Obbedienza eroica
CAPITOLO IX
Tutto questo eroismo ha una spiegazione: Gerardo aveva indirizzato la sua vita su questa massima: «Amare assai Iddio, unito sempre a Dio. Far tutto per Dio. Amare tutto per Dio. Conformarmi sempre al suo santo volere. Patire assai per Dio. È pena infinita patire; e non patire per Dio. Patire tutto e patirlo per Dio, è niente».
Proprio così: quell’esemplare fratello era pervenuto a tal grado di rinunzia da non possedere più una volontà propria, ma da far vivere ed operare in lui la volontà di Dio. Di qui un’obbedienza cieca, alla lettera, fino a rasentare l’incredibile, l’impossibile.

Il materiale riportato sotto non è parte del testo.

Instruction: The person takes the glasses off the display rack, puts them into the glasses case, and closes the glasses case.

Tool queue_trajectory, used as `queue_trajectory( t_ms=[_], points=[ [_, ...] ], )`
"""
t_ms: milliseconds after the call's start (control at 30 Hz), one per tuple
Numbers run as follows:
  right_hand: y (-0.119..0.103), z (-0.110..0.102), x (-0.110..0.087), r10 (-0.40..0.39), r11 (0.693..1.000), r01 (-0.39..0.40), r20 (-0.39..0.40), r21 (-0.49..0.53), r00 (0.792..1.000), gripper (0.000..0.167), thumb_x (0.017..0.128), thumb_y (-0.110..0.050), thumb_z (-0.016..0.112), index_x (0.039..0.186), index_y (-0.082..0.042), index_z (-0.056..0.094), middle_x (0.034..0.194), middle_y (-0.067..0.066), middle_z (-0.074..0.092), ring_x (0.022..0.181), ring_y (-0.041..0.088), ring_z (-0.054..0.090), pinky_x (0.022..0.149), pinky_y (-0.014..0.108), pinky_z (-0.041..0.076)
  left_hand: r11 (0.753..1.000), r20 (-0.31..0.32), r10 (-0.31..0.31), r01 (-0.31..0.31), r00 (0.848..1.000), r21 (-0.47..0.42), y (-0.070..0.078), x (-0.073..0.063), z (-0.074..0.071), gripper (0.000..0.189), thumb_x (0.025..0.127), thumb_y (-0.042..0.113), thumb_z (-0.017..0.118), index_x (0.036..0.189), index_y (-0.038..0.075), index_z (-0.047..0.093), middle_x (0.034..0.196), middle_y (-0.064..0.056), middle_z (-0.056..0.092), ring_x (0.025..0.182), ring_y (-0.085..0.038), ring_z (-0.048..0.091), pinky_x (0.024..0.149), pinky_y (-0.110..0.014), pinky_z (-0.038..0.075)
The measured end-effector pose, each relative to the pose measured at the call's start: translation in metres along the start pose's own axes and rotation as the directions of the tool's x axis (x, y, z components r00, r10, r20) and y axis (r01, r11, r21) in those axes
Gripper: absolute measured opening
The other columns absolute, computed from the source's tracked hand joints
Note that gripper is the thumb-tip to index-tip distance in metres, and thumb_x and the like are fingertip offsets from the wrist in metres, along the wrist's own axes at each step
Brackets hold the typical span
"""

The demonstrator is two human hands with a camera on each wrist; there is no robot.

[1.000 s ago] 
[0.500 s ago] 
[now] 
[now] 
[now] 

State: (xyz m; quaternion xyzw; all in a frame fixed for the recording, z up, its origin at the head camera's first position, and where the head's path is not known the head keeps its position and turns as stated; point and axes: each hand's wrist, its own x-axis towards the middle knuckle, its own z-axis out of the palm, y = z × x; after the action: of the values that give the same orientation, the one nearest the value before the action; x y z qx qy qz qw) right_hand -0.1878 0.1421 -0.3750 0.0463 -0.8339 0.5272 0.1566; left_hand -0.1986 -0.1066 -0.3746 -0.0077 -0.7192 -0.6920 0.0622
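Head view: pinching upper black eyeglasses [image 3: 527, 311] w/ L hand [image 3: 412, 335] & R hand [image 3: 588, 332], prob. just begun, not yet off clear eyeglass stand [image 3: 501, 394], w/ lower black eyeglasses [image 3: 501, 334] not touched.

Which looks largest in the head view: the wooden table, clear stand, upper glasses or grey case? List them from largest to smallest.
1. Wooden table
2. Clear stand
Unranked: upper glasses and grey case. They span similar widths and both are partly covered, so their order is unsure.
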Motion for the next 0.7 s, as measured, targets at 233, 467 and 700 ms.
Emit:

Ecco a riguardo un altro suo proposito: «Dio mio, per amor vostro, io obbedirò ai miei superiori come mirassi in essi Voi stesso ed ubbidissi alla vostra divina persona. E sarò come non fossi più mio, ma quello che voi stesso siete nell’intelletto e nella volontà di chi mi comanda». Una decisione così radicale doveva sfociare in un’obbedienza eroica. E Dio rispondeva con i miracoli. Poiché il suo pensiero assiduo era il Signore, lo si vedeva assorto e spesso estatico in contemplazione, tanto da sembrare trascurato e distratto. Però, ad un cenno del superiore, scattava come una molla: «Fratel Gerardo, mettiti subito in viaggio per Ascoli Satriano». E Gerardo parte immediatamente, vestito come si trova: uno straccio di tonaca e un paio di ciabatte che trascina per i pavimenti della casa.